Yes I am fully aware that it goes along with new mom territory, and I know that I should take it easy on myself. But I miss the old me. The pre-husband, pre-baby me. Oh wait, don’t misinterpret. It’s not that I want to be sans husband or baby, it’s just that I was so much thinner then, and had more energy. Now I just can’t find it in me at the end of the day to work out, and while this is not unique to my parenting situation, it is frustrating. Apparently thinking about Pilates does not in fact make me thinner. I know this because I have thought about doing it for the last week and I am still the same old blob, wearing worn out maternity clothes and mourning a body that I am certain I will never have back.

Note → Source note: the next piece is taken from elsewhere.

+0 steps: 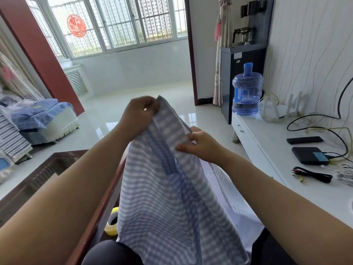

I wonder if post-partum women like me ever truly come to terms with their changed bodies? My daughter certainly takes the sting out of what I see in the mirror everyday. She was more than worth it. But I don’t believe, deep in my heart and soul, don’t believe that I can ever get back to a size that I am happy with, or a body that I am not ashamed of. That is such a sad place to be in. I want her to see me as a good role model for health and fitness. I want her to take pride in her mother’s appearance. Above all I want her, no matter what, to have a positive image of herself regarding her body. How can she do that when I feel so sad about mine?
I suppose it is going to take me really biting the bullet and in the words of a very famous shoe campaign “Just Doing It”. Thing is I am terrified of really exercising hard. I have always been a hypochondriac and lately my mortality has been weighing on my mind. I cannot imagine not being here for my daughter. When I am out walking or attempting to run a little I feel heart palpitations. IT scares me.
BUT- I know I have to do this. For me. For her. So I am scheduling a physical. I’m gonna have it all checked out and then I am going to run like Forest Gump until this weight is gone. That is my committment to myself and to my precious girl. She deserves it and frankly so do I.